Pour atteindre cet objectif, le gouvernement diversifie ses sources : 1 000 milliards de FCFA sont attendus des marchés extérieurs, 400 milliards seront levés sur le marché domestique par l’émission de titres publics et 250 milliards proviendront de prêts directs auprès du secteur bancaire. Cette stratégie a déjà porté ses fruits avec le succès d’une émission obligataire de 750 millions de dollars réalisée à Londres en janvier 2026, témoignant de la confiance renouvelée des investisseurs internationaux dans la signature de l’État camerounais.

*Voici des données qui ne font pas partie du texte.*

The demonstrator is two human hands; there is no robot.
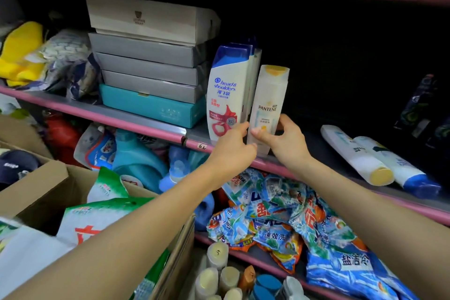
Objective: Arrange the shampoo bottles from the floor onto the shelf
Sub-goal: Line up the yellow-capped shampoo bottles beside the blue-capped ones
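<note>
A cluster of bottles (pixel 219 275) with pale and blue caps is seen lowest in the view, below the Pantene bottle (pixel 266 105), apparently on the floor, though their footing is hidden. Above them, bags of detergent (pixel 280 214) are heaped on the lower shelf, and a cardboard box (pixel 36 185) holding green and white sacks is seen to the left of the Pantene bottle and below it.

The Pantene bottle is held upright at the front edge of the middle shelf (pixel 151 126), its yellow cap uppermost. Its lower part is gripped by the right hand (pixel 283 142), thumb curled across the front and fingers round the right side. The left hand (pixel 231 146) is laid with curled fingers (pixel 239 128) against the base of the Head & Shoulders bottle (pixel 227 95), which stands just left of the Pantene bottle, touching it.

Right of the Pantene bottle, well apart, two white bottles (pixel 379 161) are seen lying side by side on the same shelf. Left of it, beyond the Head & Shoulders bottle, a stack of flat boxes (pixel 151 63) is set on a teal box (pixel 151 107).
</note>
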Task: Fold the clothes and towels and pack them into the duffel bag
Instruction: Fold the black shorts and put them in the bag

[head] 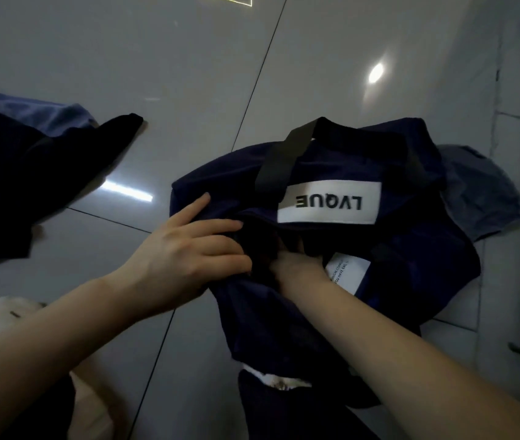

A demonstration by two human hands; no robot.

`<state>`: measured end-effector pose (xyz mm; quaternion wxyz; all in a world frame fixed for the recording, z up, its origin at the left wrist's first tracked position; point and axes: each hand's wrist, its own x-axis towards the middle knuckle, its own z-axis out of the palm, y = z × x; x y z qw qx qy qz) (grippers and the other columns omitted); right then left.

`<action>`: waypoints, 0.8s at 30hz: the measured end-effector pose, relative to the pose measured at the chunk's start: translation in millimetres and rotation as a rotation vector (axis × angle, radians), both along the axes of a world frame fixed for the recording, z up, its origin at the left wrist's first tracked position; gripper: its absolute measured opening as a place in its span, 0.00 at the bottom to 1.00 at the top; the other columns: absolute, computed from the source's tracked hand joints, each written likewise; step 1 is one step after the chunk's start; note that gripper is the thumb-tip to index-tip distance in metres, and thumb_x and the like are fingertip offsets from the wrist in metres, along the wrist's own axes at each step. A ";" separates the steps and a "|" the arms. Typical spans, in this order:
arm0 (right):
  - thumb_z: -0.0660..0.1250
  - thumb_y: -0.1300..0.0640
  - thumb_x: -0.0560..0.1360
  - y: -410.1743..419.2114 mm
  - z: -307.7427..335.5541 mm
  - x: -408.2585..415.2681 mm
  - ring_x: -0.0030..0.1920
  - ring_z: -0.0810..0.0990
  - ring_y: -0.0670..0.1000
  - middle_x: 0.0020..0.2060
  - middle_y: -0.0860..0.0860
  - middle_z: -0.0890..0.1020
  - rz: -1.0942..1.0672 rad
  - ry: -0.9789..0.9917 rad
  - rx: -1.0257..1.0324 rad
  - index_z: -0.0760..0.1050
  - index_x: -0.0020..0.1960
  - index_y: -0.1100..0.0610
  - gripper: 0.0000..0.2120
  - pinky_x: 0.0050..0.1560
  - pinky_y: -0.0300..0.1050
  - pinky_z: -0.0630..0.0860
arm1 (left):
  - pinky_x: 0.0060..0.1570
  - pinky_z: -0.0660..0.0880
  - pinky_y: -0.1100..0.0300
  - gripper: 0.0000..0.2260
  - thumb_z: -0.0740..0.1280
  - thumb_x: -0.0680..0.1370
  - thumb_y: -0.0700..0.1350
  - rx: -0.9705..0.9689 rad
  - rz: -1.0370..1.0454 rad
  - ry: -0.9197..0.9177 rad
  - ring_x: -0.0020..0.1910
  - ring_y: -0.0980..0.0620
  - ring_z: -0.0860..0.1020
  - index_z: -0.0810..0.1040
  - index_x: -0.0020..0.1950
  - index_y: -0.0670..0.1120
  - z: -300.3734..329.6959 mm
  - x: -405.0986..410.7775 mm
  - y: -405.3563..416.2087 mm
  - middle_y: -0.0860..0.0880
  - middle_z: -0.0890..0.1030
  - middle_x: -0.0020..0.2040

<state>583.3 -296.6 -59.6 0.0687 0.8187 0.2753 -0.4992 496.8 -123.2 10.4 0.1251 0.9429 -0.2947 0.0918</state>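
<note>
Here, both hands (239,252) at duffel bag (411,249) opening, right reaching inside.

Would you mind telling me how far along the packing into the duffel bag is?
In hand: the right hand reaches into the navy duffel bag; the left hand rests at its opening. Left: dark clothes and a grey garment lie on the floor. The bag's contents are hidden.
</note>
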 end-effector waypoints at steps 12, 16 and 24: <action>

Au-delà des chiffres, cet argent est destiné à transformer concrètement le quotidien des populations à travers des secteurs vitaux. Le gouvernement a récemment signé sept accords de prêts d’un montant supérieur à 53 milliards de FCFA auprès de banques européennes comme Deutsche Bank Espagne, UniCredit et Belfius. Ces fonds financeront des projets structurants tels que l’alimentation en eau potable du port de Kribi, la gestion des déchets hospitaliers dangereux et la construction d’un centre de formation aux métiers à N’tui. L’agro-industrie, véritable moteur de croissance, bénéficie d’une attention particulière avec la création d’un abattoir industriel moderne à Maroua pour 10,4 milliards de FCFA, ainsi que le développement de fermes porcines et de centres de production de semences bovines dans les régions de l’Adamaoua et du Nord. Le secteur de la pêche n’est pas en reste, avec un investissement de 7 milliards de FCFA dédié au réaménagement du débarcadère de Youpwé à Douala et à l’acquisition de nouveaux bateaux de pêche pour moderniser la filière halieutique.
Parallèlement, le partenariat historique avec la France a été renforcé par la signature de six conventions de financement d’un montant global de 188 millions d’euros, soit environ 123,5 milliards de FCFA. Ces ressources seront injectées dans la lutte contre les inondations à Douala et Yaoundé, l’appui aux femmes entrepreneures dans le Grand Nord et l’Est, ainsi que dans les domaines de la santé et de l’éducation de base. En s’inscrivant dans la Stratégie nationale de développement 2030 (SND30), le Cameroun cherche ainsi à consolider sa souveraineté financière tout en bâtissant des infrastructures durables pour stimuler sa croissance économique.